Deuxième action : clarifier son rôle. Une organisation qui déploie un outil RH d'aide au recrutement n'a pas les mêmes obligations que l'éditeur de cet outil — mais elle conserve des devoirs propres de déployeur, notamment de surveillance humaine. Les usages RH étant directement visés par l'annexe III, ils méritent une attention particulière, comme l'illustre notre webinaire sur l'impact de l'AI Act sur les métiers RH.
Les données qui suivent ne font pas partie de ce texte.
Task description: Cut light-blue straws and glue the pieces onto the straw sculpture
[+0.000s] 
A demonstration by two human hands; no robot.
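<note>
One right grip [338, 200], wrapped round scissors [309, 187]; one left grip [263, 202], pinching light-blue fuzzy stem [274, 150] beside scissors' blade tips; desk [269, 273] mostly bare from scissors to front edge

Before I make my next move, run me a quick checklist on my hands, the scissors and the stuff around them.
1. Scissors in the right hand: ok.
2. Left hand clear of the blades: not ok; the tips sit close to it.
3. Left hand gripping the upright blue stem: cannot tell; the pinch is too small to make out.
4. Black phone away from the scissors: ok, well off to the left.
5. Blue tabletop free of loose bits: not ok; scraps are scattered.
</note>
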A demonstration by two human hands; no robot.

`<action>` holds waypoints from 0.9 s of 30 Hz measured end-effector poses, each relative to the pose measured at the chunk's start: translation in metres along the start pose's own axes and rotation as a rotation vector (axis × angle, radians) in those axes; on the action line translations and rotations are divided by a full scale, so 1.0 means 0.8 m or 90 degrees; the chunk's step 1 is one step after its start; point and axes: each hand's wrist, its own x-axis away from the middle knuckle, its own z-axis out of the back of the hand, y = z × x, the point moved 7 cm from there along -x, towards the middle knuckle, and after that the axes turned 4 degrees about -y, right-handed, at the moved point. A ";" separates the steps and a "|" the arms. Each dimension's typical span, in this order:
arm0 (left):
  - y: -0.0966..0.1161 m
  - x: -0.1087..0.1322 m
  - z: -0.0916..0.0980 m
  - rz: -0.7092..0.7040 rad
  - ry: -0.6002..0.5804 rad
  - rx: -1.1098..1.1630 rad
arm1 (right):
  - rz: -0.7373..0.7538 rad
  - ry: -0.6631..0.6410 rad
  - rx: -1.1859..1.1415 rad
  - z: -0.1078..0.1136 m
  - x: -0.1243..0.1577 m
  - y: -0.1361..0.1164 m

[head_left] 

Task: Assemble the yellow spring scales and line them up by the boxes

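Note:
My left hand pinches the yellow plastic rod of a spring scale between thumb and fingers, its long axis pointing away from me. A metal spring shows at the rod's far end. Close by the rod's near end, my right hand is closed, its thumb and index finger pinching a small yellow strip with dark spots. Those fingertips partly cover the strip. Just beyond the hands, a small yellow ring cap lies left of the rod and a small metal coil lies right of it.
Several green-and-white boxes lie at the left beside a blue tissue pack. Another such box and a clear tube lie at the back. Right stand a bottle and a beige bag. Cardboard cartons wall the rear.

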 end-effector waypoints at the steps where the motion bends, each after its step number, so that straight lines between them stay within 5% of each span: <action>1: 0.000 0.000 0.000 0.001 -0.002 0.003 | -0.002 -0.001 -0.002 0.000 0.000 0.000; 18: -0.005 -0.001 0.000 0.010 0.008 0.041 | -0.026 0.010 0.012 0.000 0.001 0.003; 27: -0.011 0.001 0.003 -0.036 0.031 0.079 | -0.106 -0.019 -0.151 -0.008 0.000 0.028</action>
Troisième action : structurer la gouvernance. Adopter un système de management de l'IA — sur le modèle de la norme ISO 42001 — permet d'industrialiser la qualification, la documentation et le suivi des systèmes plutôt que de traiter chaque outil au coup par coup. Enfin, les organisations concernées ont jusqu'au 23 juin 2026 pour contribuer à la consultation et faire remonter leurs cas d'usage limites.
Ce que Leto pense de cette décision
Ces lignes directrices ont un mérite et une limite. Le mérite : elles donnent enfin des exemples concrets, ce qui aidera les organisations à raisonner. La limite : en répétant que tout est « fonction du contexte » et que le texte final ne sera pas contraignant — seule la CJUE pourra en donner la lecture définitive — la Commission laisse aux DPO la responsabilité du jugement. C'est inconfortable, mais c'est aussi la bonne approche : une grille rigide aurait été soit trop large, soit trop étroite. Notre conseil reste le même : ne pas attendre 2027. La cartographie des systèmes d'IA prend des mois, et c'est elle, pas le calendrier d'application, qui détermine si une organisation sera prête.
Sources : Commission européenne — Draft Commission guidelines on the classification of high-risk AI systems ; Data Protection Report — Is my use case a high-risk AI system?